Smart manufacturing (or Industry 4.0) is believed to be the next-generation production paradigm and has received extensive attention from industry, academia, and policy-makers all around the world. The recent advancements in sensing, communication, and computing technologies provide the essential infrastructure needed to realize this new paradigm. However, manufacturers often find it challenging to harness the big data collected at multiple levels (e.g., machine, station, system, factory, supply chain), leaving the potential of big data untapped. Manufacturing data analytics is uniquely challenging, preventing the applications of many data science methodologies stemming from the statistics and machine learning communities. Recognizing this critical, fundamental research gap, the objective of the Automation and Digital Manufacturing Lab is to develop innovative data science methodologies to enable responsive, optimal, and intelligent decision-making in manufacturing. Towards this objective, our research efforts are grouped into the following three interrelated thrusts.
Thrust 1. Data Fusion-Based Learning and Decision-Making
Along with the new challenges brought by the rapidly emerging small batch, short lead-time, information intensive, and geographically distributed manufacturing environment, the high standards on product quality and production cost call for real-time decision-making across all production levels. However, there have been comparably few algorithmic efforts and theoretical developments in this regime. Adopting a bottom-up approach with a focus on levels of manufacturing processes and systems, we are developing interdisciplinary generic approaches for real-time decision-making in manufacturing applications. More specifically, our work focuses on (1) online monitoring using high-dimensional, multi-source data; (2) physics-aware, data-driven integrated monitoring and control for ultrasonic metal welding; and (3) computer vision-based object tracking and monitoring.
Thrust 2. Data-Efficient Machine Learning for Manufacturing
Manufacturing data is both big and small. Unlike in many other data science applications, one cannot take data for granted in manufacturing, because data collection may require costly metrology systems, long measurement time, and expensive labor costs. As such, data efficiency is of great importance in manufacturing data analytics. To address this challenge, we develop methods for data fusion-based multi-task learning and sampling design, which have been applied to and validated by a number of manufacturing processes and systems such as high-precision machining, ultrasonic metal welding, and additive manufacturing.
Thrust 3. Modeling, Monitoring, and Control of Spatial and Spatiotemporal Processes
High-fidelity characterization and effective monitoring of spatial and spatiotemporal processes are crucial for high-performance quality control of many manufacturing processes and systems. Examples include machined surface shape, tool surface progression in ultrasonic metal welding, and geometric compliance of additively manufactured parts. We have developed analytical methods for many different applications.
Data Science + X-Manufacturing
Opportunities and challenges brought by big data are ubiquitous. Manufacturing factories—in either legacy, advanced, or future manufacturing—share a common set of data-related challenges such as high data dimensionality, data heterogeneity, stringent requirement on data-efficient learning, importance of physics-informed machine learning, and data imbalance. To address these challenges, we have been working to develop fundamental, generalizable data science methodologies that are applicable to various manufacturing applications. Such methodologies have been validated by and applied to high-precision machining, ultrasonic metal welding, two-photon lithography, rotating machinery, photovoltaic solar panels, etc. Our ongoing research also focuses on additive manufacturing, bio-manufacturing, and industrial drying. We believe Data Science + X-Manufacturing will generate a fundamental, long-lasting impact in the future smart manufacturing.

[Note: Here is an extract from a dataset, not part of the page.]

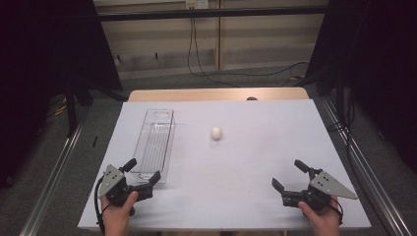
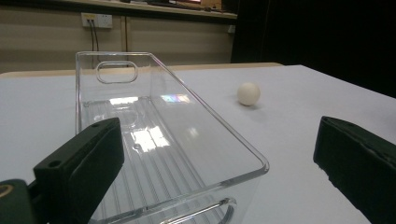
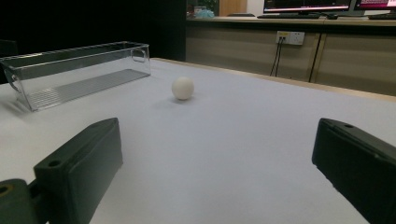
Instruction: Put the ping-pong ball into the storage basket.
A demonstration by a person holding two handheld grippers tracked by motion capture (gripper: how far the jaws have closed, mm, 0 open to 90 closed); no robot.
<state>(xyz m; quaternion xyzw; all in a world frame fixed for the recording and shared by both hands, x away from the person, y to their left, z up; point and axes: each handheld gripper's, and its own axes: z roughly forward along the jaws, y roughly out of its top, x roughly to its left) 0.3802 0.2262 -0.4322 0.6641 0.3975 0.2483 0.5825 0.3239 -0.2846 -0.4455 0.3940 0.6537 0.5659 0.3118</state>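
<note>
One white egg (image 1: 216, 132) lies on the bare bench (image 1: 255, 162), roughly in the middle, well apart from both claws and off to the right of the clear bin (image 1: 156, 142). In the left gripper view the egg (image 2: 248, 94) sits beyond the bin's far right corner; in the right gripper view it (image 3: 182, 88) rests straight ahead between the two jaws' lines of sight.

The work in hand looks like fetching the egg and setting it in the bin. To do it well, the nearer claw should come in low and level, straddle the egg at its widest part, and close gently, since a smooth, rounded thing rolls away from a glancing touch and may crack under a hard squeeze.

The clear bin (image 2: 168, 135) is long, empty, and stands just ahead of the left claw (image 1: 142, 173), whose jaws are spread wide with nothing between them. The right claw (image 1: 290, 176) is likewise released and empty, near the bench's front right.

Count: one egg, one bin, two claws.
</note>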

In addition to research activities in these three thrusts, all of which are closely related to “data,” we conduct research in a number of other fields. For instance, we work on dissimilar materials joining, which is particularly important for extending product functionality and controlling production cost. We are also developing a multi-scale computational platform for predictive modeling of corrosion in Al-Steel joints. Additionally, we have developed a new vehicle dynamics modeling platform that is user-friendly and enables superior predictions. Using this platform, we achieved better wear prediction accuracy than state-of-the-art methods for heavy-haul freight cars, and systematically investigated the influence of rail grinding on the ride comfort of high-speed electric multiple units.
We gratefully acknowledge the financial support from National Science Foundation, Department of Energy, REMADE Institute, NSF nanoMFG Node, Center for Advanced Research in Drying, CRRC Industrial Institute CO., LTD., and National Center for Supercomputing Applications.